Untuk membaca buku secara legal itu sendiri dapat dilakukan dengan membeli buku cetak yang orisinal dari penerbit atau toko buku distributor resmi. Hal ini dikarenakan keuntungan penulis dan penerbit berasal penjualan buku orisinal tersebut. Untuk pembaca buku digital pun tak perlu khawatir karena sekarang tersedia aplikasi penjualan ebook seperti google play book dan gramedia digital. Di gramedia digital selain membeli ebook juga dapat meminjam ebook dengan cara berlangganan setiap bulannya seperti layanan digital pada aplikasi streaming musik atau film. Jika tidak ada kemampun untuk membeli buku dapat meminjam ebook pada aplikasi iPusnas. Aplikasi yang diusung oleh Perpustakaan Nasional Republik Indonesia ini memungkinkan akses peminjaman ebook bagi seluruh masyarakat di Indonesia. Tak perlu khawatir, walaupun gratis namun ebook yang ada pada iPusnas tersebut legal sama dengan aplikasi berbayar lain karena telah membeli hak cipta atas buku yang ada dalam koleksinya. Sehingga penulis tetap mendapat keuntungan melalui hak cipta tersebut.
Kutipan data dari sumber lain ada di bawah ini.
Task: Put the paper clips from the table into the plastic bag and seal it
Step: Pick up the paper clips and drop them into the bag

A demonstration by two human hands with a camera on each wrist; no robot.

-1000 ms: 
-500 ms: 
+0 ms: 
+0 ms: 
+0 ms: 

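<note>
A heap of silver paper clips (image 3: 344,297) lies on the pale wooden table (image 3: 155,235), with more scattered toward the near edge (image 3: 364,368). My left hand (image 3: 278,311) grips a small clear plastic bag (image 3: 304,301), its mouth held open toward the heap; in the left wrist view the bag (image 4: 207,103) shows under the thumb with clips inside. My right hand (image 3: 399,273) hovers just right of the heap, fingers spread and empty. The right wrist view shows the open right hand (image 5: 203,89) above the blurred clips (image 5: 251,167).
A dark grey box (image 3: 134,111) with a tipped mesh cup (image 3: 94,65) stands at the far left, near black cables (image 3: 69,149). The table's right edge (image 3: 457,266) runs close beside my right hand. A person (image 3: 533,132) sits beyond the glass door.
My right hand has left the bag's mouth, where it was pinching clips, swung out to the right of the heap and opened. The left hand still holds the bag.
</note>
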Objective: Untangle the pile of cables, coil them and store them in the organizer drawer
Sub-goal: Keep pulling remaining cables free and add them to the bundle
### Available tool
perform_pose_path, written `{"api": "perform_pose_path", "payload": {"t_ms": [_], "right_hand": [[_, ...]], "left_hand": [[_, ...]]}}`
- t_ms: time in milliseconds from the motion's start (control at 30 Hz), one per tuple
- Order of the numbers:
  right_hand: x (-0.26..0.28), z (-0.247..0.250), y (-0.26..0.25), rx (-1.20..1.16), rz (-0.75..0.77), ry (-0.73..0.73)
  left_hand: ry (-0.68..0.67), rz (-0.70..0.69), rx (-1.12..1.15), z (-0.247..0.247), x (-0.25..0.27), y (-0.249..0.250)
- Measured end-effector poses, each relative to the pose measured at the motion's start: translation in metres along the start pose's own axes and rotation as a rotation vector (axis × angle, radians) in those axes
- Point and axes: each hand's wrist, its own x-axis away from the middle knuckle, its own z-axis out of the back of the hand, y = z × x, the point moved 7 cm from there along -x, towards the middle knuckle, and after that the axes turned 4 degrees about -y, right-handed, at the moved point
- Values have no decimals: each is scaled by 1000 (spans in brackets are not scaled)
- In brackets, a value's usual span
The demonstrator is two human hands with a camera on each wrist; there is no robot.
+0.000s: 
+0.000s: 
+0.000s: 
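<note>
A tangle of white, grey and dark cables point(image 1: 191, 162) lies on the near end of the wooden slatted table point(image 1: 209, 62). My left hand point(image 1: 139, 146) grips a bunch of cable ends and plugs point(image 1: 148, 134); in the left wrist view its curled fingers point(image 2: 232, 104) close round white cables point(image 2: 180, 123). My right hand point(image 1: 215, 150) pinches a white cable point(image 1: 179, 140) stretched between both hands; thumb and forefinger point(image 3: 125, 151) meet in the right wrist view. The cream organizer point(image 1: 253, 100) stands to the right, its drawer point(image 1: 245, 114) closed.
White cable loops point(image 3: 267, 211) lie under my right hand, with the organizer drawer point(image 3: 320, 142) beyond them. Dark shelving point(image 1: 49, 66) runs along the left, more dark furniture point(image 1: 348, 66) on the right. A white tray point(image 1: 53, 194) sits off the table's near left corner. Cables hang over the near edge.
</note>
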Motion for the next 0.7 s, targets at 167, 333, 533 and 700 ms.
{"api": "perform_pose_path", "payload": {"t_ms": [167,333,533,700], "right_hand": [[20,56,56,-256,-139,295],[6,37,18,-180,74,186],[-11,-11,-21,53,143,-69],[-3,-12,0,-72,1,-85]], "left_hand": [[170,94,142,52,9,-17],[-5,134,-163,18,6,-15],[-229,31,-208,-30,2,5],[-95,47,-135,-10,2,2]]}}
Seperti yang kita ketahui, dalam penghitungan pajak pekerjaan penulis dipersamakan dengan pekerjaan bebas sehingga penghitungannya berdasarkan pada Norma Penghitungan Penghasilan Neto (NPPN) dari penghasilan bruto. Penghasilan bruto sebagai penulis meliputi semua penghasilan yang terkait dengan profesi penulis, termasuk penghasilan royalti yang diterima dari penerbit dan hak cipta di bidang kesusastraan yang dimiliki oleh penulis. Adapun besarnya NPPN bagi penulis berdasarkan PER17/PJ/2015 (Kegiatan Pekerja Seni KLU: 90002) adalah sebesar 50% dari penghasilan bruto. Sehingga dapat dikatakan selama ini sumbangsih para pegiat literasi (dalam hal ini penulis serta penerbit yang membantu pencetakan buku) pada penerimaan negara terbilang cukup besar mengingat besaran pajak yang mencapai 50% dari royalti atas penjualan buku serta hak cipta di bidang kesustraan. Selain membantu menyelamatkan literasi membaca di Indonesia, membeli dan membaca buku secara legal bisa dikatakan sebagai bentuk penghargaan kepada penulis atas karyanya serta kontribusi yang diberikan baik pada literasi maupun terhadap penerimaan negara.
*) Tulisan ini merupakan pendapat pribadi penulis dan bukan cerminan sikap instansi tempat penulis bekerja.